Phenylketonuria

Phenylketonuria, or PKU, is a rare inherited metabolic disorder in which the body cannot properly break down the amino acid phenylalanine, that is found in many protein-containing foods (such as meat, dairy, eggs, nuts) and in some sweeteners (e.g. aspartame).

In PKU, a deficiency of the enzyme phenylalanine hydroxylase (PAH) leads to accumulation of phenylalanine in the blood and brain. If not treated, high phenylalanine levels are toxic, affecting the brain’s development and causing permanent intellectual disability, along with other neurological problems.

Thanks to newborn screening and early dietary treatment, most children with PKU today can grow and develop without serious complications.

What causes PKU?

PKU is caused by mutations in the PAH gene, which provides instructions for making the enzyme phenylalanine hydroxylase. This enzyme normally converts phenylalanine into another amino acid, tyrosine.

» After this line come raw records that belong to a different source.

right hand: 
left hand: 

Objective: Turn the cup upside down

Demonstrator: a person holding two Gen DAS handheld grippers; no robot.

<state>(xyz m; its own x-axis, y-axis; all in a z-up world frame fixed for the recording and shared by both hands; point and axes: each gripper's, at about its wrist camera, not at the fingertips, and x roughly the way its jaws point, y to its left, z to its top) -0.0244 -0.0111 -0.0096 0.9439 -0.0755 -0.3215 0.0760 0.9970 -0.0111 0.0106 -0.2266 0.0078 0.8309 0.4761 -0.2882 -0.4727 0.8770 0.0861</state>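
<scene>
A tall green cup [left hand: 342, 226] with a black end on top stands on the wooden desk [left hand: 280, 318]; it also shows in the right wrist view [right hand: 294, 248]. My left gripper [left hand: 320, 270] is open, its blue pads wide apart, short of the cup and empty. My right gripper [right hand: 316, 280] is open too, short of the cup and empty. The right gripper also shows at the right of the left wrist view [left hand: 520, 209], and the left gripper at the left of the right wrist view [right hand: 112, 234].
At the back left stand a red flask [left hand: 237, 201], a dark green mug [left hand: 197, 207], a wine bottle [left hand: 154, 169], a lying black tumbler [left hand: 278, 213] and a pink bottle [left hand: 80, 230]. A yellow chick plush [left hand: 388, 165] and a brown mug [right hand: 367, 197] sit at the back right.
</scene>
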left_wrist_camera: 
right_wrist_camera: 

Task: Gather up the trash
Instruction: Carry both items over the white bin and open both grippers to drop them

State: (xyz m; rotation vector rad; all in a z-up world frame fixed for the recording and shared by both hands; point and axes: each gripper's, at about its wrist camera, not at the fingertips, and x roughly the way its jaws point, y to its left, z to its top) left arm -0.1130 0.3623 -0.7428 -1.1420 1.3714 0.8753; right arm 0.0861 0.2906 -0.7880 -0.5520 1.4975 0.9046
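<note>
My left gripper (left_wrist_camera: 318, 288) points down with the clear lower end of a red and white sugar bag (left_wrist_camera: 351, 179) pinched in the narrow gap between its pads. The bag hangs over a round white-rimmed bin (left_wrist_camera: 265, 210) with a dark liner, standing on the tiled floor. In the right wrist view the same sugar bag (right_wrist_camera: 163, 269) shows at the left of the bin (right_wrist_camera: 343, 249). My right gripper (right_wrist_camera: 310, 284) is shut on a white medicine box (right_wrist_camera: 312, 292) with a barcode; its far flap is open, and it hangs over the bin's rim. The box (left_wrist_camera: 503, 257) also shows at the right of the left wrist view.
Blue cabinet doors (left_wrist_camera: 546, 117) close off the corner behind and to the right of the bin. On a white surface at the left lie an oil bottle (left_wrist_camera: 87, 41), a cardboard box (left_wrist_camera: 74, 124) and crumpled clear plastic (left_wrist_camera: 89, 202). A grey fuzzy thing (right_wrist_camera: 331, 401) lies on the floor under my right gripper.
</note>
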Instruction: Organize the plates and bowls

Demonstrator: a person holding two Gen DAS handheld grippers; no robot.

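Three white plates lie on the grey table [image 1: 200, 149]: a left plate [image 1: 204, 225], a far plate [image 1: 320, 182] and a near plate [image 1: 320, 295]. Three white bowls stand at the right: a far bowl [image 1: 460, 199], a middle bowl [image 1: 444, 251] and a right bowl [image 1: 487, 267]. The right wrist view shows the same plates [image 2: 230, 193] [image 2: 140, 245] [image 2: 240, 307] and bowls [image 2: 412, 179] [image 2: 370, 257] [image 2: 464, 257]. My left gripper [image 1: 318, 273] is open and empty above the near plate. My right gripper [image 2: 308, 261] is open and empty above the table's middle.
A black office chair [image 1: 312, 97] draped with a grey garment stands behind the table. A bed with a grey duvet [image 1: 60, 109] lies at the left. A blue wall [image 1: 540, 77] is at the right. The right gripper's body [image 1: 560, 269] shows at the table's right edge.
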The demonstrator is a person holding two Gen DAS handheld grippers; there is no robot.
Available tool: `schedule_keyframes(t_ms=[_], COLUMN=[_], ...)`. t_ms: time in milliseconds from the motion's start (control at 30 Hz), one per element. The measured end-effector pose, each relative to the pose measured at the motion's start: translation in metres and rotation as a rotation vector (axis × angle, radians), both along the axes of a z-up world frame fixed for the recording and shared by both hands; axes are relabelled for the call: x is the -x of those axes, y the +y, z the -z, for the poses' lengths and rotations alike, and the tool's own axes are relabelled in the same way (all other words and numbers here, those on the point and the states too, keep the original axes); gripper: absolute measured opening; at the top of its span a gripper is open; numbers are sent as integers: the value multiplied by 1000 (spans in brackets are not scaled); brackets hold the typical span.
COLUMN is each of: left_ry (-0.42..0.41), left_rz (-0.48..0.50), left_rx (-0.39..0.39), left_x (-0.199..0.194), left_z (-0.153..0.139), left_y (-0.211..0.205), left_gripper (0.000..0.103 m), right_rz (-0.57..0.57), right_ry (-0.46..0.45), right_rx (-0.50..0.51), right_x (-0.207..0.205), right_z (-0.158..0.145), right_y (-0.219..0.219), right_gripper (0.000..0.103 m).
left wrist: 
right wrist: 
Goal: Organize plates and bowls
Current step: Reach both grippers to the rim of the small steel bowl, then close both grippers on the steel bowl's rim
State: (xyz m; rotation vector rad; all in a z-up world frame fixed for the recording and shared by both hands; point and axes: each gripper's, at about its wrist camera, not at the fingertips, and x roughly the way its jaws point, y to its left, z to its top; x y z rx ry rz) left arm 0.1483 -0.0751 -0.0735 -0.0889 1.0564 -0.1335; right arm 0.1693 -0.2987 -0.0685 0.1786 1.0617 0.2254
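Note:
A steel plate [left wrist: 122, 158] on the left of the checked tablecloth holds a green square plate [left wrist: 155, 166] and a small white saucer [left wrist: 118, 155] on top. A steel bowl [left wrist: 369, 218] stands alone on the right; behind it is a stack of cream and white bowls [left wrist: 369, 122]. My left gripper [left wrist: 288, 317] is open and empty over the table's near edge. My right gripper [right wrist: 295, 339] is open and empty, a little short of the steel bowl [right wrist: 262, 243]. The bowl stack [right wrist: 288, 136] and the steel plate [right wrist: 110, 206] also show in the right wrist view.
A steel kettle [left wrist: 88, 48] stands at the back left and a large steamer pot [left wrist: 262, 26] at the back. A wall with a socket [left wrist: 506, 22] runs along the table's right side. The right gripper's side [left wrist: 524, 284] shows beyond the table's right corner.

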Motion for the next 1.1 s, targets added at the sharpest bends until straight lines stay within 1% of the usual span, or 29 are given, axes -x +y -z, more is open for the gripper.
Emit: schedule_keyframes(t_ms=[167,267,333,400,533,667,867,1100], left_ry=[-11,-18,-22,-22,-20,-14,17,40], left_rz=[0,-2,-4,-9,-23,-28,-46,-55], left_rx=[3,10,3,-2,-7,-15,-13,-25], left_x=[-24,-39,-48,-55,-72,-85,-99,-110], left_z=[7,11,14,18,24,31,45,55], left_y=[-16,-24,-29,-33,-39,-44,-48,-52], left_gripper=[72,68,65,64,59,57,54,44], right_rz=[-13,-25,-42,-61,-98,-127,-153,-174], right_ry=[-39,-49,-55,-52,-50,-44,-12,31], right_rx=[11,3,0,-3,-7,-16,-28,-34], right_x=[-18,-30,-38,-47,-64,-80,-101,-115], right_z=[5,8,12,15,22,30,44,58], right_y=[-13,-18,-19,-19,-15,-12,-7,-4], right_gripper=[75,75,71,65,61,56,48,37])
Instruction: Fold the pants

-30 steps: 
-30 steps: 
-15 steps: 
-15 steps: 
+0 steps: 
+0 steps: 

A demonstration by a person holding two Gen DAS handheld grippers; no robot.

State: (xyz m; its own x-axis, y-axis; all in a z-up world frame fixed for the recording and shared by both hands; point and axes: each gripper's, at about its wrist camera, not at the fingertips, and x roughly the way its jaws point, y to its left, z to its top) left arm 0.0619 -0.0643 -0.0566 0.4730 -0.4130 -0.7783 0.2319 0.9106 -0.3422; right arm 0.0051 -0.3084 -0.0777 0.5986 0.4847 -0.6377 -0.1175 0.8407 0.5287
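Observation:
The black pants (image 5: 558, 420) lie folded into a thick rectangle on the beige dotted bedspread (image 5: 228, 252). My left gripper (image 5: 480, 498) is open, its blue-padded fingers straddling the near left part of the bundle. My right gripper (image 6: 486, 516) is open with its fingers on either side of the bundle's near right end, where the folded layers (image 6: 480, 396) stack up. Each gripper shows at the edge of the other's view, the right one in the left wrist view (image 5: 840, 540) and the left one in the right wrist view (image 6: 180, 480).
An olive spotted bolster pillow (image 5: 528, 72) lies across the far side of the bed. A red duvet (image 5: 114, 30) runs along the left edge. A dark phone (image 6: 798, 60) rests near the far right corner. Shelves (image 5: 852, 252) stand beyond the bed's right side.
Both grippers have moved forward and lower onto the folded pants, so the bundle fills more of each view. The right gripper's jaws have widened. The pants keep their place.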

Because PKU is an autosomal recessive disease, a child must inherit two mutated PAH genes (one from each parent) to develop it; and the parents, who each carry one mutated and one normal copy, are usually asymptomatic carriers.

In some countries there are also “variant” or “mild” forms of hyperphenylalaninemia with partial enzyme activity, which may allow a more liberal diet.

Symptoms in infants and children 

When Phenylketonuria is not treated, symptoms usually develop gradually within the first months of life. A newborn with PKU often looks completely healthy at birth.

Typical features of untreated or poorly controlled PKU include:

• Developmental delay, where the baby may not reach milestones (sitting, walking, talking) at the expected age.

• Intellectual disability ranging from mild to severe, if high phenylalanine levels persist.

• Seizures and abnormal EEG findings.

• Behavioural problems: irritability, hyperactivity, attention difficulties, autistic-like features.

• “Musty” or “mousy” odour of the breath, skin or urine, due to phenylalanine breakdown products.

• Light pigmentation, fair skin, blond hair, blue/light eyes compared with other family members, due to reduced melanin production.

• Eczema-like skin rash.

With early diagnosis and strict metabolic control, most of these symptoms can be prevented.

How common is PKU?

PKU is a rare disease, but its frequency varies between populations. Roughly:

• In many European countries and North America: around 1 in 8,000–15,000 live births.

• In some regions the disease is more or less frequent, depending on carrier frequency in the population.

Diagnosis

Today, Phenylketonuria is usually diagnosed via newborn screening:

1. A few drops of blood are collected from the baby’s heel (dried blood spot) a couple of days after birth.

2. The sample is analysed for elevated phenylalanine levels.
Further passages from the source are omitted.